For the most part, the darker the better when it comes to your sleep environment. In particular, do everything you can to eliminate artificial light from your sleep environment. The darker your environment, typically the easier it is for your body to naturally regulate you through each ultradian sleep cycle - usually more deep sleep in each cycle at the beginning of the night, and more REM sleep in each cycle at the end of the night. Artificial light can interfere with your body’s natural regulation of these cycles, hence the importance of eliminating it.


And, in place of your alarm clock, natural light is the absolutely best way to wake up. So if you can have a bedroom that’s really dark when you go to sleep and has full daylight in the morning, that’s optimal. If you live in the city where there’s a lot of light pollution, you’ll need to experiment with your window covering setup until you meet both of those requirements, but you’re clever, so I’m sure you’ll figure it out!


5. Temperature


Usually the important thing to ensure here is that you’re not too hot, but this one is going to be a lot more specific to your body and what’s optimal for you. Restless sleep can be a sign that you're too hot, but you may need to simply experiment a lot to get this one figured out. And when the weather changes outside, pay attention to how your body responds to the change in temperature.


Bonus Round:


6. Screens


Outside of artificial light in the bedroom, artificial light coming from screens in the evening hours is another source of interference to your natural sleep rhythm.
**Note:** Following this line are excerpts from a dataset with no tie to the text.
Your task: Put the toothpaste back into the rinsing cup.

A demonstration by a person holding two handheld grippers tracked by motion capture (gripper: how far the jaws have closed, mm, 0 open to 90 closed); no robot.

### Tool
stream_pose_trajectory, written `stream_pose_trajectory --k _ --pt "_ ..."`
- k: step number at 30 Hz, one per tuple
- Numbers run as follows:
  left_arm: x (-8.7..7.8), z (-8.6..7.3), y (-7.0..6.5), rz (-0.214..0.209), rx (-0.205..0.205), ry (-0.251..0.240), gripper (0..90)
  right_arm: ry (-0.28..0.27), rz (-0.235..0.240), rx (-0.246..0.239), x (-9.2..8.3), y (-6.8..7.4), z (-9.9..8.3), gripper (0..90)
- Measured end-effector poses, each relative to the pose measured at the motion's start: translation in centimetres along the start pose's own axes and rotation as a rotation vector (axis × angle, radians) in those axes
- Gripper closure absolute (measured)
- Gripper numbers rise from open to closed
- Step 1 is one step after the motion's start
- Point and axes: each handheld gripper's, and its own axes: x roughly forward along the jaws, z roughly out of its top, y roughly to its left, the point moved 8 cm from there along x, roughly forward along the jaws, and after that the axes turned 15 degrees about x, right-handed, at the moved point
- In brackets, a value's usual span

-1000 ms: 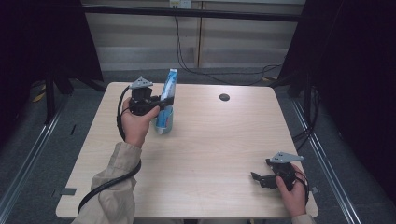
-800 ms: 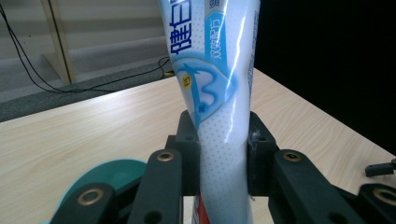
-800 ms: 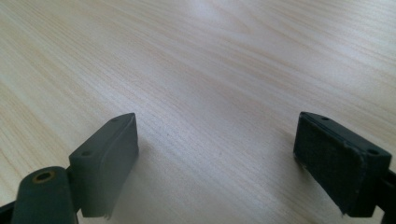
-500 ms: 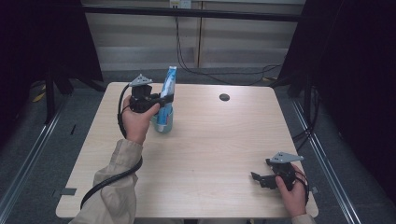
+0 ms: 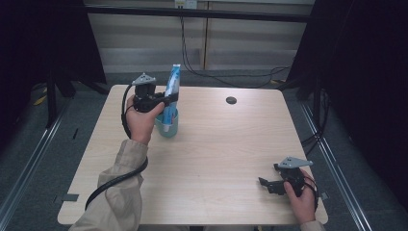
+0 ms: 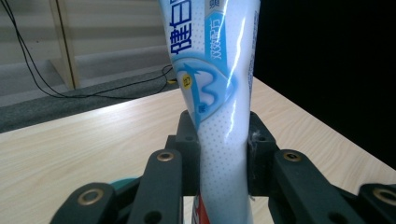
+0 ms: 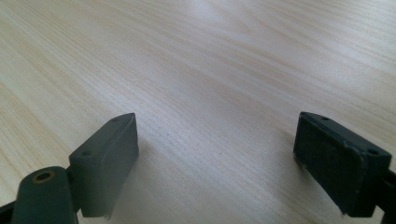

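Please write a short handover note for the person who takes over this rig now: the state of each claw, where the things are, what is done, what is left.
Left claw: shut on the toothpaste tube, held upright with its lower end inside the teal cup at the table's far left.
Right claw: open, holding nothing, low over the table's near right corner.
Done: tube is in the cup.
Left: probably open the left claw and draw it away; watch that the cup does not tip.

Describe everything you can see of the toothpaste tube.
The toothpaste tube is glossy soft plastic, white with light and darker blue graphics, dotted print and Chinese lettering. It stands nearly upright, slightly tilted, its lower end down in the teal cup near the table's far left corner. The left gripper is clamped on its middle, a black pad pressing on each side.
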Motion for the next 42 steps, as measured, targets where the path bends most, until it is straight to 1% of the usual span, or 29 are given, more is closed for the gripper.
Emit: stream_pose_trajectory --k 7,8,11,13,17,23,24,25,30,35,37,42 --pt "0.1 0.6 0.3 -0.004 -0.003 -0.017 72.6 -0.001 0.000 -0.003 0.0 0.0 0.0 13.5" --pt "0.2 0.6 0.3 -0.003 -0.010 -0.020 72.5 -0.001 0.000 -0.003 0.0 0.0 0.0 13.5" --pt "0.3 0.6 0.7 0.006 -0.009 -0.019 72.6 0.000 0.000 0.000 0.0 0.0 0.0 13.5" --pt "0.3 0.6 0.8 0.008 -0.020 -0.023 72.6 -0.001 0.000 -0.002 0.0 0.0 0.0 13.5" --pt "0.3 0.6 1.2 0.022 -0.012 -0.020 72.6 0.000 0.000 0.000 0.0 0.0 0.0 13.5" --pt "0.3 1.0 1.7 0.034 -0.013 -0.034 72.6 0.000 0.000 0.000 0.0 0.0 0.0 13.5" --pt "0.3 1.1 1.8 0.035 -0.006 -0.034 72.7 -0.001 0.000 -0.002 0.0 0.0 0.0 13.5" --pt "0.4 1.1 1.8 0.039 -0.011 -0.034 72.6 -0.001 0.000 -0.002 0.0 0.0 0.0 13.5" --pt "0.6 1.2 2.2 0.047 0.003 -0.045 72.6 -0.001 0.000 -0.003 0.0 0.0 0.0 13.5" --pt "1.0 1.0 2.4 0.059 0.017 -0.040 72.7 -0.002 0.002 -0.007 0.0 0.0 0.0 13.5" --pt "1.1 0.9 2.4 0.059 0.012 -0.044 72.7 -0.002 0.002 -0.008 0.0 0.0 0.0 13.5" --pt "1.5 0.5 2.6 0.065 0.017 -0.048 72.7 0.000 0.004 -0.007 0.0 0.0 0.0 13.5"
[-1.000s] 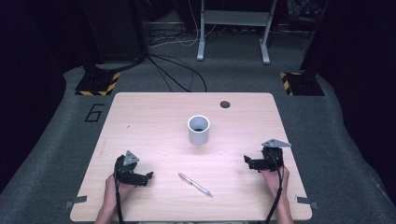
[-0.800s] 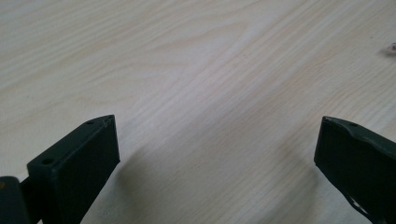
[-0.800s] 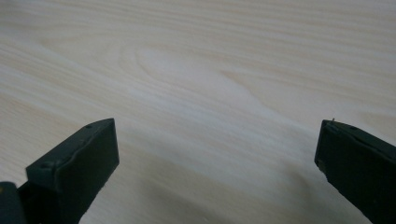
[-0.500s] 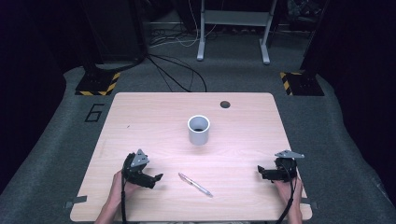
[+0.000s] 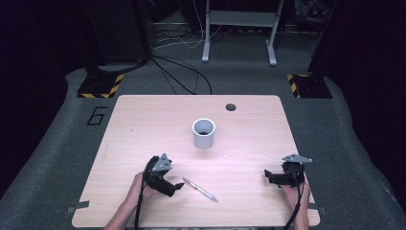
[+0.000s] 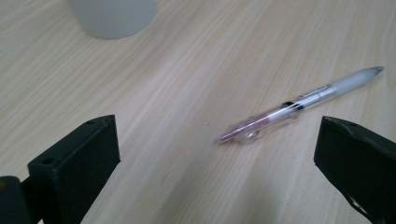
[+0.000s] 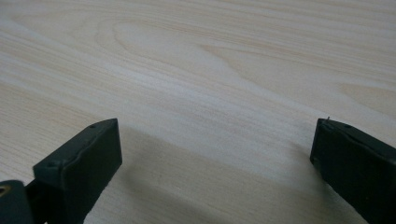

Aim to close screens two hours before you plan to be asleep. This will help your onboard light sensors recalibrate and let your body start naturally producing melatonin to help make you sleepy. If you can get outside for an evening walk in the dusk hours, that’s even better.


7. Food


Similar to alcohol, too much food in the evening hours can interfere with your sleep, because if all of your body's resources are being used to digest food, there’s not much left over to do repair work (which is what sleep is all about). Ideally you don’t eat anything within about 4 hours of when you’re going to fall asleep, so you're not in the thick of digestion when you’re trying to fall asleep. This window will vary based on your body type. Ayurveda can teach you a lot about what’s going to work for your body and your constitution.


Conclusion:


So, start letting go of the things that are interfering with your body’s natural rhythms and you’ll be well on your way to deeper, more restful sleep. And like any good engineer, to get the best results you’ll want to change one thing at a time so you can accurately determine the impact and calibrate it well. Good luck!